Records drawn from a dataset:

--------------------------------

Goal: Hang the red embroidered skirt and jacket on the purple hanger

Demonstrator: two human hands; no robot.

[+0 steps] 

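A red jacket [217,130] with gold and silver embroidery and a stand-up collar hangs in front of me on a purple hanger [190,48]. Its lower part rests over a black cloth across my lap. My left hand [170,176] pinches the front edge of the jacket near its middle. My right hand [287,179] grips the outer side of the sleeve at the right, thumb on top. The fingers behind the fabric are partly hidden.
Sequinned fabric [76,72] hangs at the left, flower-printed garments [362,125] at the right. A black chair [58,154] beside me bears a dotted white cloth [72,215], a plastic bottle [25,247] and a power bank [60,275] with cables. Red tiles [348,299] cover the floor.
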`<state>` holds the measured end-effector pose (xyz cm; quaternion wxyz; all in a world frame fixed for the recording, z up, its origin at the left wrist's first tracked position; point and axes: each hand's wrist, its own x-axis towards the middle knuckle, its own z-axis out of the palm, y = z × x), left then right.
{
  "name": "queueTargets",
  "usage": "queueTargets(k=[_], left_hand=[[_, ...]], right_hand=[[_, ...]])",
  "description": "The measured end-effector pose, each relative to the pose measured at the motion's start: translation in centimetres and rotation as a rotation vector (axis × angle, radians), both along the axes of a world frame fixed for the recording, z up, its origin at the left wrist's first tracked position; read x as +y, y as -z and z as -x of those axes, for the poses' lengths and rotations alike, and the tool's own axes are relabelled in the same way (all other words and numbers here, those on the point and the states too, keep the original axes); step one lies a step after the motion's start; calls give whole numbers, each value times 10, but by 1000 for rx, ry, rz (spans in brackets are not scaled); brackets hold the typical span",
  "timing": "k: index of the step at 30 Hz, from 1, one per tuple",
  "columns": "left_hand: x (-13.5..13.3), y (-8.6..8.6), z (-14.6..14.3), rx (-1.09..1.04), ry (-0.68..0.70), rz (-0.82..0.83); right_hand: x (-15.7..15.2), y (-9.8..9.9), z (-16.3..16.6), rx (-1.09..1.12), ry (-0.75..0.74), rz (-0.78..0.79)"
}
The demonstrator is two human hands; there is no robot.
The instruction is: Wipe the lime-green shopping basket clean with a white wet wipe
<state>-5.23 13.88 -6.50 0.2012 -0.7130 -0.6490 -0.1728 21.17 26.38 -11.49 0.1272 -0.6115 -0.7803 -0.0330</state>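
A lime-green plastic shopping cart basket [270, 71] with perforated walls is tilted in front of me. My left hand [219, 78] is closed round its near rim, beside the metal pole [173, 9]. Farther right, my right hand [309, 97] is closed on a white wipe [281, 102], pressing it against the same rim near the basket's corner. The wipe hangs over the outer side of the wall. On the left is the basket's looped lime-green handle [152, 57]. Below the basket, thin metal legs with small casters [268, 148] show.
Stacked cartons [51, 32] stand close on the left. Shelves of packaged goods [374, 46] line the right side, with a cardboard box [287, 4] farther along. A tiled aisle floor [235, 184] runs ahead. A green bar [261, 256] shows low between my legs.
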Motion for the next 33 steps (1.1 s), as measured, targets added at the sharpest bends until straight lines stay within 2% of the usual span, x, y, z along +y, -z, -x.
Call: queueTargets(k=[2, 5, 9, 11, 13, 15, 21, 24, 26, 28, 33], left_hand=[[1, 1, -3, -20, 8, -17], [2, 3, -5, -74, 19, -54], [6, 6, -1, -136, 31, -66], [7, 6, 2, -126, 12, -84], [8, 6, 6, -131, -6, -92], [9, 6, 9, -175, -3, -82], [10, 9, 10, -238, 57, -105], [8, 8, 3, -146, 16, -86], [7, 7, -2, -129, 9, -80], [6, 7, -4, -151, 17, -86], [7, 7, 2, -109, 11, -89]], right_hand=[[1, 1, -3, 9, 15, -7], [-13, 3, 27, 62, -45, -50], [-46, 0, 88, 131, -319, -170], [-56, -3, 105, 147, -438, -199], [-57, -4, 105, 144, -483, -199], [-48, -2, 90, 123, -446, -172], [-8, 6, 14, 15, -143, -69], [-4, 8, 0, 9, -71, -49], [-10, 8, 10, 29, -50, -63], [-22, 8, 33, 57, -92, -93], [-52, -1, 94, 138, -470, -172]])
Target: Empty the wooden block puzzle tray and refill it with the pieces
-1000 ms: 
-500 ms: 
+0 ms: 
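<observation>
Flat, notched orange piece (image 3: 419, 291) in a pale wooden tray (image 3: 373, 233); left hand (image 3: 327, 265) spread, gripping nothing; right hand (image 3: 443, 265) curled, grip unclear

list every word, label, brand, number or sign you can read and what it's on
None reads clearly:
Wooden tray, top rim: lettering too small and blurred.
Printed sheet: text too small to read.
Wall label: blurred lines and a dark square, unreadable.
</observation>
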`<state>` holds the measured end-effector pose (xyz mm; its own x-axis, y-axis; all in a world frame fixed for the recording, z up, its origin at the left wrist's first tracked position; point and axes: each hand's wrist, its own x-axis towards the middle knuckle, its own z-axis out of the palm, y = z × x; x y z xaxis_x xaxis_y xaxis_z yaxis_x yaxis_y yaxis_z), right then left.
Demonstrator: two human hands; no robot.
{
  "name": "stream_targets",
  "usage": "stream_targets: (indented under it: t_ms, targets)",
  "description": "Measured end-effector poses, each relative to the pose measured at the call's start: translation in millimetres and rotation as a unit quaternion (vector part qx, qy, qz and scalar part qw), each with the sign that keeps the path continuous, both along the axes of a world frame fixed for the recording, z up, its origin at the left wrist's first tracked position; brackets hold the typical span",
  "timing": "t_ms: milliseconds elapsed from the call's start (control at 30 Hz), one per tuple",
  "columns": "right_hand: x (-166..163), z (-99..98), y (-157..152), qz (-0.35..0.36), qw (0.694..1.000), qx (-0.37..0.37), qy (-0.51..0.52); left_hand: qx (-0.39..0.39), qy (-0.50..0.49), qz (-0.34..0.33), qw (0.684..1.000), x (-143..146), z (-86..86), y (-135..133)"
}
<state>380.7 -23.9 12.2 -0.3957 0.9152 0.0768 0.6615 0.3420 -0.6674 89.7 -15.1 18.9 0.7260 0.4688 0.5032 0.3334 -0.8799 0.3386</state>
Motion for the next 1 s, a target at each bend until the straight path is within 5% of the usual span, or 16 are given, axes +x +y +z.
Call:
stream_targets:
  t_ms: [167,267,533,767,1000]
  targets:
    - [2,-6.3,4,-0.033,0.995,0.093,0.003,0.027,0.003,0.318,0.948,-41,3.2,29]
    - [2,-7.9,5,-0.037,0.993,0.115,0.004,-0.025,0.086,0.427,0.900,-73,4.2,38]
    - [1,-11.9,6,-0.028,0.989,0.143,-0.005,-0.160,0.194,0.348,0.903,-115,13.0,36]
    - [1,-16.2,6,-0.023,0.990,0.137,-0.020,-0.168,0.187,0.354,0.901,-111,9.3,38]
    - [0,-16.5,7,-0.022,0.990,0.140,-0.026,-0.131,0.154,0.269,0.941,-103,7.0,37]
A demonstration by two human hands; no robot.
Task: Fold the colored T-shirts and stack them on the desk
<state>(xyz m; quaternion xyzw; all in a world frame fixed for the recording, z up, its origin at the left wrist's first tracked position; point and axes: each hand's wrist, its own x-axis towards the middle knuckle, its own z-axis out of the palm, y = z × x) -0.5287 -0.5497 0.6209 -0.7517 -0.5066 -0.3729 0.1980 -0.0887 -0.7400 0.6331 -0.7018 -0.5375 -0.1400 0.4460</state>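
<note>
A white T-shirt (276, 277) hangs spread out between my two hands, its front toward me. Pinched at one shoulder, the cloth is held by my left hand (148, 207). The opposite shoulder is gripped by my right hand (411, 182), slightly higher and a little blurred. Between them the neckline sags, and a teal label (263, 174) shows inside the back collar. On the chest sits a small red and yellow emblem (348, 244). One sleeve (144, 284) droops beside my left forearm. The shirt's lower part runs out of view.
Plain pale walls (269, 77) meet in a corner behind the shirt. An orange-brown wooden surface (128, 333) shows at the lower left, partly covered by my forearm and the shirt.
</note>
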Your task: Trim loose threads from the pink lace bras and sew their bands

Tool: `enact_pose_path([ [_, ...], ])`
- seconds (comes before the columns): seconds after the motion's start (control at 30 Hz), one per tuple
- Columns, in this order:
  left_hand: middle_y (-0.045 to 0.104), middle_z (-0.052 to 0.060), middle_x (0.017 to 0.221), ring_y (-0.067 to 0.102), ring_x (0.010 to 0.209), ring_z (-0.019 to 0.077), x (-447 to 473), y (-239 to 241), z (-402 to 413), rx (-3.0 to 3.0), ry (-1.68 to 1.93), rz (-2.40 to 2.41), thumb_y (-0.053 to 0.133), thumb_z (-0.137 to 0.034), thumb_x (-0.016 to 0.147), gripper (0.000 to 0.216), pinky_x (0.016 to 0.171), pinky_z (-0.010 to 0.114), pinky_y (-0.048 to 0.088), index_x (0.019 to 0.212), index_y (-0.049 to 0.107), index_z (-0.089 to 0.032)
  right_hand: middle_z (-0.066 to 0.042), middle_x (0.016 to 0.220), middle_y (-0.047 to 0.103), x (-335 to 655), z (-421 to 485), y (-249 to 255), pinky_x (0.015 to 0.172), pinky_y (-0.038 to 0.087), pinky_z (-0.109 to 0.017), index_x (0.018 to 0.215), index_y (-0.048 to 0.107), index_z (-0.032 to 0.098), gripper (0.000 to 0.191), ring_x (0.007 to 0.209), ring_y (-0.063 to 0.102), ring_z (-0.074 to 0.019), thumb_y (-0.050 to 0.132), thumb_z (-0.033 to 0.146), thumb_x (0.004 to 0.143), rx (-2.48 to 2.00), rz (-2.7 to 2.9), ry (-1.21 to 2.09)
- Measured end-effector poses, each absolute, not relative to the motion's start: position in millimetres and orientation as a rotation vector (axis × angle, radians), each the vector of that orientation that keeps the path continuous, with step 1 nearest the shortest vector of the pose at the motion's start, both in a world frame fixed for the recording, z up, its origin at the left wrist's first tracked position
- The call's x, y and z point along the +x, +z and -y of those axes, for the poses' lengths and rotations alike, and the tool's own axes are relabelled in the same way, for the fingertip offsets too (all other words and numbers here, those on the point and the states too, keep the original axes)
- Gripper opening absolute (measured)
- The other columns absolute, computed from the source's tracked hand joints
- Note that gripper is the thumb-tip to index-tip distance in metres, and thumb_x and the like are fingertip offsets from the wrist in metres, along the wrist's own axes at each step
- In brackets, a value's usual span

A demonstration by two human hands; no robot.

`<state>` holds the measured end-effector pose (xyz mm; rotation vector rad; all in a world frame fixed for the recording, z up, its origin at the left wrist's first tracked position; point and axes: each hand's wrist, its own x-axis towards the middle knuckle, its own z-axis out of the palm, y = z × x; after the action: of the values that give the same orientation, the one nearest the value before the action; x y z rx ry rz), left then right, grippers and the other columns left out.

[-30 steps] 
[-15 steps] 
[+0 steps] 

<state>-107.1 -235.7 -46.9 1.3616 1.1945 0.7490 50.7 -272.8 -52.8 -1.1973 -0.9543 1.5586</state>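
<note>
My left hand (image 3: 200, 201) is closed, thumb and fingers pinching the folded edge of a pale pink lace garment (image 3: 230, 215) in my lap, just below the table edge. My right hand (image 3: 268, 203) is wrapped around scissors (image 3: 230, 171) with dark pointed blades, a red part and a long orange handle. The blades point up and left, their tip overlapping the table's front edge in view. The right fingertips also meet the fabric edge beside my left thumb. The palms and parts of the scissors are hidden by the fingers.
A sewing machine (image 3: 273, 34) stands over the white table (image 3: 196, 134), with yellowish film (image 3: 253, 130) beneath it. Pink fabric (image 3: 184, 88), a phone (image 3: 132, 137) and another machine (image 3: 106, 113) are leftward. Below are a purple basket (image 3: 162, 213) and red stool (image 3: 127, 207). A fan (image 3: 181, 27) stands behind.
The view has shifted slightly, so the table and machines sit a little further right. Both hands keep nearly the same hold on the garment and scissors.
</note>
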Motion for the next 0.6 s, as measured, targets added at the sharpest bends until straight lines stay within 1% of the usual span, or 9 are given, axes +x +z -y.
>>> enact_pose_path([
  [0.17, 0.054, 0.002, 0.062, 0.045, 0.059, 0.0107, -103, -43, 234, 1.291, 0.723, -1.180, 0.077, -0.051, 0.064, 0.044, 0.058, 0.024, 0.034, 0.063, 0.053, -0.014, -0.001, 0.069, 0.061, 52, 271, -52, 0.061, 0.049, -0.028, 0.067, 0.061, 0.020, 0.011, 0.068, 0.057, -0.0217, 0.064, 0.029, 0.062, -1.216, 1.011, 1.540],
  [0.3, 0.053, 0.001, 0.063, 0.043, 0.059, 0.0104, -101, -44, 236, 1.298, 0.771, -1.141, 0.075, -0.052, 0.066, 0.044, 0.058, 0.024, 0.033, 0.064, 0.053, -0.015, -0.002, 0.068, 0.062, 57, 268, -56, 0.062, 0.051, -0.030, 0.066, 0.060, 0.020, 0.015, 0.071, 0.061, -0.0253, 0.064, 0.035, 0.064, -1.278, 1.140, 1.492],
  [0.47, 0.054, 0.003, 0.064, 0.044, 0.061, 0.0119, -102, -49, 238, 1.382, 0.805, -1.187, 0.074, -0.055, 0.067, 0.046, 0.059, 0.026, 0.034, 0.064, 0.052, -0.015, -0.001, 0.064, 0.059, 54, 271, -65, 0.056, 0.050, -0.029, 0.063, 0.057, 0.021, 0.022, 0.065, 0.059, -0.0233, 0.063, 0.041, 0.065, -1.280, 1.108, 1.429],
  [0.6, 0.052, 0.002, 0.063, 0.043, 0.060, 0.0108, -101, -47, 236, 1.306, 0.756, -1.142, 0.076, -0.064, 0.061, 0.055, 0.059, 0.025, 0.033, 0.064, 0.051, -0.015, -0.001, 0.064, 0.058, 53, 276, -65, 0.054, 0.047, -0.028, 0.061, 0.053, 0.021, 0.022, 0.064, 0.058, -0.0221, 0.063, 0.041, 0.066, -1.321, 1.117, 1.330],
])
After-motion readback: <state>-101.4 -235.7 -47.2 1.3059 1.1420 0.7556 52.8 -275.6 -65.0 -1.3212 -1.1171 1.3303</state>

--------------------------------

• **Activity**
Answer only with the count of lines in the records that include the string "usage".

• **Written answer**
2